IBM Data & AI

To thrive in this age of the unexpected, companies must leverage data, AI and machine learning (ML) to create customer loyalty, automate business processes, and innovate future ideas. But the demand for data has outpaced our ability to solve our existing data problems – the copy and paste method has only made things worse.

Companies need a new architecture to become truly data-driven and put AI to work – a data fabric. With a data fabric approach, companies can connect the right people, to the right data, at the right time to promote agility, predict outcomes, and personalize experiences.

Solutions

Provide Access with Data Fabric	Promote Agility with Data Management
Predict outcome with Business Analytics	Personalize Experience with Customer Care

Data Fabric

What is a data fabric?

A data fabric is an architectural approach to simplify data access in an organization to facilitate self-service data consumption. This architecture is agnostic to data environments, processes, utility, and geography, all while integrating end-to-end data-management capabilities. A data fabric automates data discovery, governance, and consumption, enabling enterprises to use data to maximize their value chain. With a data fabric, enterprises elevate the value of their data by providing the right data, at the right time, regardless of where it resides.

Challenge(s) of Data Today?

Data is an integral element of digital transformation for enterprises. But as organizations seek to leverage their data, they encounter challenges resulting from diverse data sources, types, structures, environments, and platforms. This multidimensional data predicament is further complicated when organizations adopt hybrid and multi- cloud architectures. For many enterprises today, operational data has largely remained siloed and hidden, leading to an enormous amount of dark data.

Take the example of a North American energy company that sought to reinvent themselves as a data-driven organization—to become a company where data science capabilities were readily accessible across multiple business units. They soon realized that their digital transformation was hampered by siloed data, inconsistent tools, and various skill levels, all of which caused critical gaps between data competencies. The problem they faced was not unique to their business; in fact, it is a common consequence of data landscapes that have outgrown their data management architectures. What ultimately brought the energy company back onto a successful path for digital transformation was the employment of a new data architecture concept known as data fabric.

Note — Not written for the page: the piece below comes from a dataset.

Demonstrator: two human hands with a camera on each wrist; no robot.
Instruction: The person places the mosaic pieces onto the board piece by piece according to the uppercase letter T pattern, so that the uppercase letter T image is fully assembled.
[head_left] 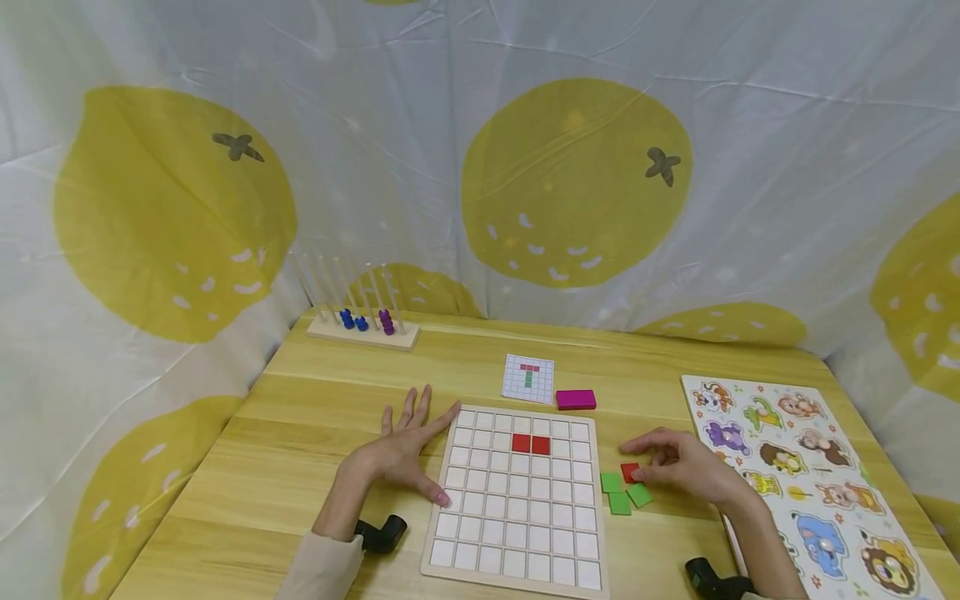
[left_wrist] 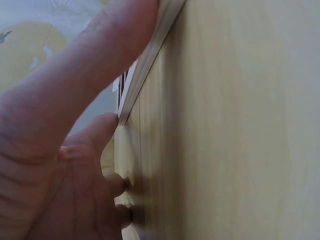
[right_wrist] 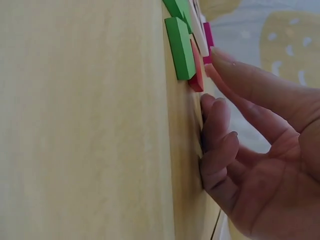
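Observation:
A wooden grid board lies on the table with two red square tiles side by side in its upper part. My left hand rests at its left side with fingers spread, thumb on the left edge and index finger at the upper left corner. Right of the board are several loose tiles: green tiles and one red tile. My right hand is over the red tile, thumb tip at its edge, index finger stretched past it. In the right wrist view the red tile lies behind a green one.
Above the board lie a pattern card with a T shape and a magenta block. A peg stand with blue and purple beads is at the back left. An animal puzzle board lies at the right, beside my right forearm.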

What exactly is a data fabric, how does it differ from previous architectures, what can it achieve for businesses, and what is IBM’s role in implementing it? This white paper will answer those questions.

In the past, organizations have attempted to address data access problems either through point-to-point integration or introduction of data hubs. Neither of those are suitable when data is highly distributed and siloed. Point-to-point integrations add exponential cost for any additional end point that needs to be connected, meaning this is a non-scalable approach.

Data hubs allow for easier integration of applications and sources but exacerbate the cost and complexity to maintain quality and trust of data within the hub. The data fabric is an emerging architecture that aims to address the data challenges arising out of a hybrid data landscape.

Its fundamental idea is to strike a balance between decentralization and globalization by acting as the virtual connective tissue between data endpoints. Through technologies such as automation and augmentation of integration, federated governance as well as activation of metadata, a data fabric architecture enables dynamic and intelligent data orchestration across a distributed landscape, creating a network of instantly available information to power a business.

A data fabric is agnostic to deployment platforms, data processes, geographical locations, and architectural approach. It facilitates the use of data as an enterprise asset. A data fabric ensures your various kinds of data can be successfully combined, accessed, and governed both efficiently and effectively.

Capabilities and principles of a data fabric.

The core of the data fabric architecture is a data management platform that enables the full breadth of integrated data management capabilities including discovery, governance, curation, and orchestration.

However, a data fabric advances and evolves from traditional data management concepts such as DataOps, which only focuses on establishing practices, to increase the level of data operationalization. It is built upon a distributed architecture and advanced technology able to address the needs that arise from extreme diversity and distribution of data assets.

Data fabric architecture delivers instant benefits.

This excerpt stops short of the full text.